[dm-devel] DM-RAID1 data corruption

Wed Jun 24 16:09:39 UTC 2009

Neil Brown wrote:
> On Tuesday June 23, tyasui at redhat.com wrote:
>>>> MD-RAID1 solves this problem by having counters in superblocks on both 
>>>> legs. If some leg dies, the counter on the other devices is increased. If 
>>>> the dead disk comes online again, it is found that it has old counter and 
>>>> cannot be trusted.
>>>>
>>>> Would it be possible to extend a logical volume when converting it to a 
>>>> raid1 and use the last area of the volume as a superblock?
>>>>
>>>> Mikulas
>>> This is an old thread, I am just trying to revitalize it! :-) How about
>>> dm-raid1 taking superblock storage as arguments in the command line,
>>> just like the log device? The superblock storage is entirely managed by
>>> the kernel, LVM just allocates it. Error handling can be instant this
>>> way. LVM can auto convert the exiting mirrors to this kind of mirrors if
>>> space is available.
>> Interesting idea. The superblock storage managed by kernel is really
>> important to handle an error quickly inside the kernel.
> 
> I don't think that it is important to handle errors quickly - they
> really shouldn't happen often enough that speed is an issue.  All you
> need to do is handle errors correctly.

Not really. Quick error handling is not for preventing this issue
but shorten system downtime. Fixing this issue is most important,
but it is better to have discuss other approach, too.
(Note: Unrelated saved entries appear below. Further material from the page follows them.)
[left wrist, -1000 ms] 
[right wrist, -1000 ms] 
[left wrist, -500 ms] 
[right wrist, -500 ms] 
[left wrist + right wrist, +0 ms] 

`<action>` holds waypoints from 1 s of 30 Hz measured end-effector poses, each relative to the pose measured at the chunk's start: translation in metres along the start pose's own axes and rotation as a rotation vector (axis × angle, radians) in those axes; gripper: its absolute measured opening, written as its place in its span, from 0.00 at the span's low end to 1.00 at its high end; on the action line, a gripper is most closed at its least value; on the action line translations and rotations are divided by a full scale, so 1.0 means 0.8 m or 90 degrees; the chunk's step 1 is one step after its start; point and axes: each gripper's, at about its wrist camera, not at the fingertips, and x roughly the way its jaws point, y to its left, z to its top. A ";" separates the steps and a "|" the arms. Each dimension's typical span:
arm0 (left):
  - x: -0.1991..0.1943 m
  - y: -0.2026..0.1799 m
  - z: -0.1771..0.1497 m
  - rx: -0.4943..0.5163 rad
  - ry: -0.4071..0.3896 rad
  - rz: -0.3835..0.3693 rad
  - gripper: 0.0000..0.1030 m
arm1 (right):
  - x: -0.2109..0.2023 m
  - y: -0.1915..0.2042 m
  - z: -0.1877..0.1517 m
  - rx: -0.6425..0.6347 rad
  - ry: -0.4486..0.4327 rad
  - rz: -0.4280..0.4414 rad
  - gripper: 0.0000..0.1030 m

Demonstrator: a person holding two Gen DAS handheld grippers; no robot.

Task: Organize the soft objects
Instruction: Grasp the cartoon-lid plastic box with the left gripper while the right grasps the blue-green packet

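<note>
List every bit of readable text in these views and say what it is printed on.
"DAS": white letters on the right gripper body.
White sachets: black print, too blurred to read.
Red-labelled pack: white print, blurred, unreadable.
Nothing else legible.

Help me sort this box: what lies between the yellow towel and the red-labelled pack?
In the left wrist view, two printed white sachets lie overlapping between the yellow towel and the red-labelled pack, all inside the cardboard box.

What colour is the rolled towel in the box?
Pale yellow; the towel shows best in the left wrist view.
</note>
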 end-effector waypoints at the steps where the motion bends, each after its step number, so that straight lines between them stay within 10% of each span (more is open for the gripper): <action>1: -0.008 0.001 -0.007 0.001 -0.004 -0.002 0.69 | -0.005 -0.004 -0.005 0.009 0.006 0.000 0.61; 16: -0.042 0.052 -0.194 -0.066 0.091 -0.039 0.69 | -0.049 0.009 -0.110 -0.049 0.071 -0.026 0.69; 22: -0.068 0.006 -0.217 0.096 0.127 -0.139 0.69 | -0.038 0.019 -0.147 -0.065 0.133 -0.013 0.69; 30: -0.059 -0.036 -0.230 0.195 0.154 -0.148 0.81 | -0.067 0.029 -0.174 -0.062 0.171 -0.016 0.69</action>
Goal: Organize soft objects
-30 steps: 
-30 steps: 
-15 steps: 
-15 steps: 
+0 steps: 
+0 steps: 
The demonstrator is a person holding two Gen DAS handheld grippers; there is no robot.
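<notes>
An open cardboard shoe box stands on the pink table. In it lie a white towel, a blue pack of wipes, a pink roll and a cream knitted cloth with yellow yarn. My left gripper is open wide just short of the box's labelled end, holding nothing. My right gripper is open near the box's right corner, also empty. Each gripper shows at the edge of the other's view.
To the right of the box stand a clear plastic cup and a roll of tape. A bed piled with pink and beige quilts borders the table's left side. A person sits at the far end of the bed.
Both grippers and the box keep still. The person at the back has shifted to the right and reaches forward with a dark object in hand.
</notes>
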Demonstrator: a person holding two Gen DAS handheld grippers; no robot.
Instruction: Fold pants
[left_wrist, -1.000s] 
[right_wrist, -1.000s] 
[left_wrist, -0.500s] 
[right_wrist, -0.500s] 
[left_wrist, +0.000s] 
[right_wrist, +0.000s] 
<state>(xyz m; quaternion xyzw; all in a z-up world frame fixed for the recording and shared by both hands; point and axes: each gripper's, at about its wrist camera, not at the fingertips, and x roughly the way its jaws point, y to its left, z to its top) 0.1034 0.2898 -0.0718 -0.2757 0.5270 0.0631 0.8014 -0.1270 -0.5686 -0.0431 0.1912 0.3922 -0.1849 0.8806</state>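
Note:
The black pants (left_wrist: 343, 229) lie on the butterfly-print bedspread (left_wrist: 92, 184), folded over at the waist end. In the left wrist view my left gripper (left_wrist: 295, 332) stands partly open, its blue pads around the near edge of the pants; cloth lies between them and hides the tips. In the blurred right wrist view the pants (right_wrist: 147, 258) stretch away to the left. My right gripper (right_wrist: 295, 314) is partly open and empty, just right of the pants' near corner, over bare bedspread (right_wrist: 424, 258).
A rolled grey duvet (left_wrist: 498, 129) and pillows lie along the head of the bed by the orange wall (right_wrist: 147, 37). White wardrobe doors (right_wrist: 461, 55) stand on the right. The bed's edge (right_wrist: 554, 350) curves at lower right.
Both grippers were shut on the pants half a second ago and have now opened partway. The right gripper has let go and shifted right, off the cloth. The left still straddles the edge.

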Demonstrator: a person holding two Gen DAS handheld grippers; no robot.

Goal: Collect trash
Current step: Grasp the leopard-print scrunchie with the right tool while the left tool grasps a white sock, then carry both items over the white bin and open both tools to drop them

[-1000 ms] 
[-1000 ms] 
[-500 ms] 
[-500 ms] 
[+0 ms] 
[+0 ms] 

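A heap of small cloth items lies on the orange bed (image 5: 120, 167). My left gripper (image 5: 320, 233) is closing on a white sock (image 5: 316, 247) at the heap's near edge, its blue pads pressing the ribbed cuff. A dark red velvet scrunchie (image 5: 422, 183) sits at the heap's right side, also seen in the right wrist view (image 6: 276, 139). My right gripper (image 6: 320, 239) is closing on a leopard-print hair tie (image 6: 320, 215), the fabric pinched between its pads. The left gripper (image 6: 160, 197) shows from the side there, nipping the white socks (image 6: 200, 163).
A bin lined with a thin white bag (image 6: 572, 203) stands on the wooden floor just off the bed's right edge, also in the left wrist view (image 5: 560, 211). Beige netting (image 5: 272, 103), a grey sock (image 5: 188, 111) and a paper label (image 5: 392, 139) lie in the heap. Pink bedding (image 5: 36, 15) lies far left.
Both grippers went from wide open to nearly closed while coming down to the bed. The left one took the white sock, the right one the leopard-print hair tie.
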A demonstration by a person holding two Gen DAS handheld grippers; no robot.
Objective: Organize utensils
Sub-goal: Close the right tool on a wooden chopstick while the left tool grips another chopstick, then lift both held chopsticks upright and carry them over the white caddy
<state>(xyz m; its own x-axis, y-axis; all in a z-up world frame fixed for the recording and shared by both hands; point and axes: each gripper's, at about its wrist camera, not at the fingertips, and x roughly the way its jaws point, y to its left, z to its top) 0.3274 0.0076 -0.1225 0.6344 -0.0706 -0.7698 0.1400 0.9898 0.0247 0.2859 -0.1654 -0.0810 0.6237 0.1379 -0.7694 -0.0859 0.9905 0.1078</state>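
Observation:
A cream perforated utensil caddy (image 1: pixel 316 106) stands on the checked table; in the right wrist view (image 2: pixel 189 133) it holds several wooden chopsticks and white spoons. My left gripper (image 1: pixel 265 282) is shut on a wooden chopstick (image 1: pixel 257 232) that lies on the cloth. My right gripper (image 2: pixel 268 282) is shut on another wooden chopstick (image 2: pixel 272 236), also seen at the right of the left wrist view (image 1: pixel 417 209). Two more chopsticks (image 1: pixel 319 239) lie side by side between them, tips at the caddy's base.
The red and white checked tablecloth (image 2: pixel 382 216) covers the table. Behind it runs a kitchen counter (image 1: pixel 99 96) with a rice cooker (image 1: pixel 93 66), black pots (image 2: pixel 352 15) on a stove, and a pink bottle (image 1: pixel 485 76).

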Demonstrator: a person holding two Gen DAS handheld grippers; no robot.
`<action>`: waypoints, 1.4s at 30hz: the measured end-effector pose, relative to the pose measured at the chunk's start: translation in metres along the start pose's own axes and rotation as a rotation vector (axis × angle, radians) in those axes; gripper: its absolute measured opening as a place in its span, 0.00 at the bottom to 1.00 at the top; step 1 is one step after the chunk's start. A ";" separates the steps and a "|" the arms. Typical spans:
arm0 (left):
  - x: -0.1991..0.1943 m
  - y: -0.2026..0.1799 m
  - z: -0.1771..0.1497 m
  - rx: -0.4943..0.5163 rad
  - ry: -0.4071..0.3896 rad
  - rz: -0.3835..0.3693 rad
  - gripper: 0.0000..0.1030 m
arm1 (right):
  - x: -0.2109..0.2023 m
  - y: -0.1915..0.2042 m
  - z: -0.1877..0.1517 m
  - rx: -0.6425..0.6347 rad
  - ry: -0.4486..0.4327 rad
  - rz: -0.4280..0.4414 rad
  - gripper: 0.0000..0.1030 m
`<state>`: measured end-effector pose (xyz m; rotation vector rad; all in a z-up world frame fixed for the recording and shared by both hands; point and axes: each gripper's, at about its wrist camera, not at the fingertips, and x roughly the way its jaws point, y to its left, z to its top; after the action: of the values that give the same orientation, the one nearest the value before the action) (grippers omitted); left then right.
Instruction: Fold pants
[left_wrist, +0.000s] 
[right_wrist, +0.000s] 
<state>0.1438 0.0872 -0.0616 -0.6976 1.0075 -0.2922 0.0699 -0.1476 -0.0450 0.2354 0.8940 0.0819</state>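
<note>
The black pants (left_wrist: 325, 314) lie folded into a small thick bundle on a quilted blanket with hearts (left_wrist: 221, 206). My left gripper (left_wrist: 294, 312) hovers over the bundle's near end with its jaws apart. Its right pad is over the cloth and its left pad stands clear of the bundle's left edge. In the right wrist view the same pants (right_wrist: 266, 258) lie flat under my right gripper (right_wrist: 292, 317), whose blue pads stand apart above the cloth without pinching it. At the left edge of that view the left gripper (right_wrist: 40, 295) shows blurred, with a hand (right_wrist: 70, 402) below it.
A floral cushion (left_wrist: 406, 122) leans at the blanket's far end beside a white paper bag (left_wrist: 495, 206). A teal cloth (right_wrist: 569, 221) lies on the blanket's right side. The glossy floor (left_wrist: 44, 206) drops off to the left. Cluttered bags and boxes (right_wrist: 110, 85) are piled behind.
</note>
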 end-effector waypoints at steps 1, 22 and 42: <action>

> I would suggest that you simply get raid1 to block any write requests
> until all drive failures have been acknowledged by userspace.
> So you would need to differentiate between an acknowledged drive
> failure and an unacknowledged failure.  Writes block when ever there
> are unacknowledged failures.
> Then you need a message that can be sent to the raid1 to acknowledge
> the failure of a particular device.
> 'suspend' would need to fail if there are any unacknowledged failures
> as otherwise it would block.

As we discuss in this thread, your suggestion is quite similar to what
malahal proposed more than one year ago.

malahal at us.ibm.com wrote:
> > Look at this patch
> > http://permalink.gmane.org/gmane.linux.kernel.device-mapper.devel/4973
> >
> > It essentially generates an uevet and waits for the user level code to
> > act on it and send a message to unblock it.

This is a simple approach, but all write I/Os are blocked before write
errors are processed by userspace (dmeventd). Depending on the error,
such as timeout, the recovery procedure in userspace may take a long
time and application sensitive to delay will have another problem.

superblock approach may solve this data corruption issue without an
additional delay. When dm-raid1 detects a write error, it can disable
the mirror leg quickly and ask userspace to process aftertreatment.

I would like to continue discussion how to fix this issue.

Thanks,
Taka